Return the listing exactly, please; no pictures.

---

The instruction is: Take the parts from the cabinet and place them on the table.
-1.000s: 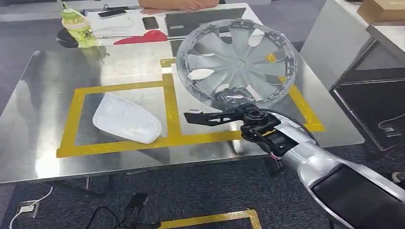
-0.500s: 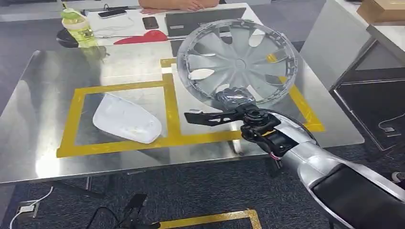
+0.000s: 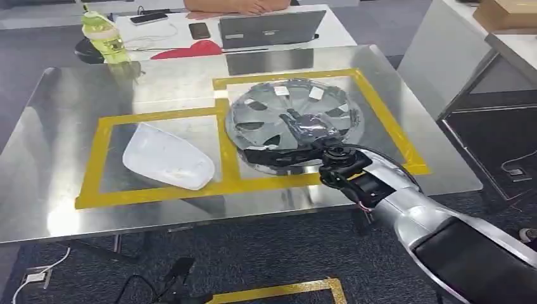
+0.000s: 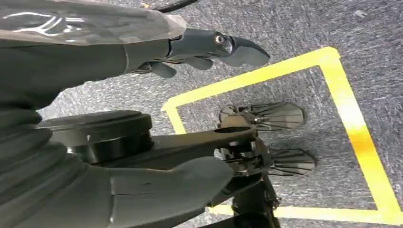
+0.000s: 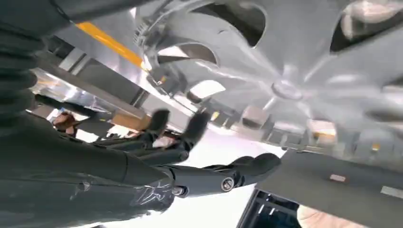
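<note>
Though two parts already lie on the table, the task reads as late but not closed; the white cover rests inside the left yellow tape box, and the hubcap now lies nearly flat inside the right tape box, its near rim close to the strip between the two boxes. Whether the cabinet holds more parts cannot be judged from these pictures; what is plainly left here is for the right hand to let go and draw clear.

On the head view the right hand sits over the near middle of the hubcap, wrapped in clear film, and seems to touch it; whether it grips or merely rests there is hard to say. On the right wrist view the dark fingers reach out, spread, toward the hubcap's rim, with the thumb set apart from them and nothing clearly pinched between; the picture is blurred, so I cannot tell whether the hold is on or off.

The left hand hangs over the carpet, holding nothing, its fingers loosely extended and apart; it is well away from both parts.
</note>
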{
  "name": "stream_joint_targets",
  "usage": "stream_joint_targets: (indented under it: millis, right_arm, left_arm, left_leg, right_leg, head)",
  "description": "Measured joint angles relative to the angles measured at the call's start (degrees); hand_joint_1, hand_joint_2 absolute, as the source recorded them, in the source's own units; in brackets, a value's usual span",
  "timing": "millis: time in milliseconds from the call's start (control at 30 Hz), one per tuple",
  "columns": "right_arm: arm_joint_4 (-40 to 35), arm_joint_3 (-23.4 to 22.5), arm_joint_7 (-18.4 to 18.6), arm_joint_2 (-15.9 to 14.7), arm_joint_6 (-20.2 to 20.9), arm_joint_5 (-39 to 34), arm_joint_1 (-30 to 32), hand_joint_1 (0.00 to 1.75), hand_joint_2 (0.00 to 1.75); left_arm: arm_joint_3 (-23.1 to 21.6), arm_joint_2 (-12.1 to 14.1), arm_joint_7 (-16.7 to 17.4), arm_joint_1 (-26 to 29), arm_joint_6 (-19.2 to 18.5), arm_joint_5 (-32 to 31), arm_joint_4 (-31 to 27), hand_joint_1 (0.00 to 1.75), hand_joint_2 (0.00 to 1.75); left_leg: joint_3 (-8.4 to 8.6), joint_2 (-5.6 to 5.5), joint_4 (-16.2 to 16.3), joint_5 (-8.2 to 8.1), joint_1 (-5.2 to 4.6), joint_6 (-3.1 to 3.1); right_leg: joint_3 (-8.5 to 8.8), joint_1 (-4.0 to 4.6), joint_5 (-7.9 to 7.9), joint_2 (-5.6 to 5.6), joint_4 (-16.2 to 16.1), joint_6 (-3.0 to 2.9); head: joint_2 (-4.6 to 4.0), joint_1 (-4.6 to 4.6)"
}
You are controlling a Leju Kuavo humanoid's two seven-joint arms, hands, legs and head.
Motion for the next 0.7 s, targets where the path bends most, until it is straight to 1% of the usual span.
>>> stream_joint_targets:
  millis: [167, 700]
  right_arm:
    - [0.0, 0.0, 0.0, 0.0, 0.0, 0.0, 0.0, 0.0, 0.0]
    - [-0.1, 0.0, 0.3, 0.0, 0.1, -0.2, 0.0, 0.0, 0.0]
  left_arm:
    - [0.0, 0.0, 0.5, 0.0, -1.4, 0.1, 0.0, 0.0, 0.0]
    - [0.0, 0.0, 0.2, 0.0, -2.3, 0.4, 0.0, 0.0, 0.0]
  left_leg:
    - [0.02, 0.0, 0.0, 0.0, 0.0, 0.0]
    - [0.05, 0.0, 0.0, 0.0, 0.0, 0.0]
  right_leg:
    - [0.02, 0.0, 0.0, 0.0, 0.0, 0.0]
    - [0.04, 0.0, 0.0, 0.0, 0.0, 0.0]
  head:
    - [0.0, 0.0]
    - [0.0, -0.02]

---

### Result for this exercise
The instruction is: Take the parts from the cabinet and place them on the table.
-1.000s: 
-0.500s: 
+0.000s: 
+0.000s: 
+0.000s: 
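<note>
Though two parts already lie on the table, the task reads as late but not closed; the white cover rests inside the left yellow tape box, and the hubcap now lies nearly flat inside the right tape box, its near rim close to the strip between the two boxes. Whether the cabinet holds more parts cannot be judged from these pictures; what is plainly left here is for the right hand to let go and draw clear.

On the head view the right hand sits over the near middle of the hubcap, wrapped in clear film, and seems to touch it; whether it grips or merely rests there is hard to say. On the right wrist view the dark fingers reach out, spread, toward the hubcap's rim, with the thumb set apart from them and nothing clearly pinched between; the picture is blurred, so I cannot tell whether the hold is on or off.

The left hand hangs over the carpet, holding nothing, its fingers loosely extended and apart; it is well away from both parts.
</note>
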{
  "name": "stream_joint_targets",
  "usage": "stream_joint_targets: (indented under it: millis, right_arm, left_arm, left_leg, right_leg, head)",
  "description": "Measured joint angles relative to the angles measured at the call's start (degrees); hand_joint_1, hand_joint_2 absolute, as the source recorded them, in the source's own units; in brackets, a value's usual span",
  "timing": "millis: time in milliseconds from the call's start (control at 30 Hz), one per tuple",
  "columns": "right_arm: arm_joint_4 (-40 to 35), arm_joint_3 (-23.4 to 22.5), arm_joint_7 (-18.4 to 18.6), arm_joint_2 (-15.9 to 14.7), arm_joint_6 (-20.2 to 20.9), arm_joint_5 (-39 to 34), arm_joint_1 (-30 to 32), hand_joint_1 (0.00 to 1.75), hand_joint_2 (0.00 to 1.75); left_arm: arm_joint_3 (-23.1 to 21.6), arm_joint_2 (-12.1 to 14.1), arm_joint_7 (-16.7 to 17.4), arm_joint_1 (-26 to 29), arm_joint_6 (-19.2 to 18.5), arm_joint_5 (-32 to 31), arm_joint_4 (-31 to 27), hand_joint_1 (0.00 to 1.75), hand_joint_2 (0.00 to 1.75); left_leg: joint_3 (-8.4 to 8.6), joint_2 (-5.6 to 5.5), joint_4 (-16.2 to 16.3), joint_5 (-8.2 to 8.1), joint_1 (-5.2 to 4.6), joint_6 (-3.1 to 3.1); right_leg: joint_3 (-8.5 to 8.8), joint_1 (-4.0 to 4.6), joint_5 (-7.9 to 7.9), joint_2 (-5.6 to 5.6), joint_4 (-16.2 to 16.1), joint_6 (-3.0 to 2.9); head: joint_2 (-4.6 to 4.0), joint_1 (-4.6 to 4.6)"
}
You are controlling a Leju Kuavo humanoid's two seven-joint arms, hands, legs and head.
Motion for the next 0.7 s, targets where the path bends most, until it is straight to 1% of the usual span.
>>> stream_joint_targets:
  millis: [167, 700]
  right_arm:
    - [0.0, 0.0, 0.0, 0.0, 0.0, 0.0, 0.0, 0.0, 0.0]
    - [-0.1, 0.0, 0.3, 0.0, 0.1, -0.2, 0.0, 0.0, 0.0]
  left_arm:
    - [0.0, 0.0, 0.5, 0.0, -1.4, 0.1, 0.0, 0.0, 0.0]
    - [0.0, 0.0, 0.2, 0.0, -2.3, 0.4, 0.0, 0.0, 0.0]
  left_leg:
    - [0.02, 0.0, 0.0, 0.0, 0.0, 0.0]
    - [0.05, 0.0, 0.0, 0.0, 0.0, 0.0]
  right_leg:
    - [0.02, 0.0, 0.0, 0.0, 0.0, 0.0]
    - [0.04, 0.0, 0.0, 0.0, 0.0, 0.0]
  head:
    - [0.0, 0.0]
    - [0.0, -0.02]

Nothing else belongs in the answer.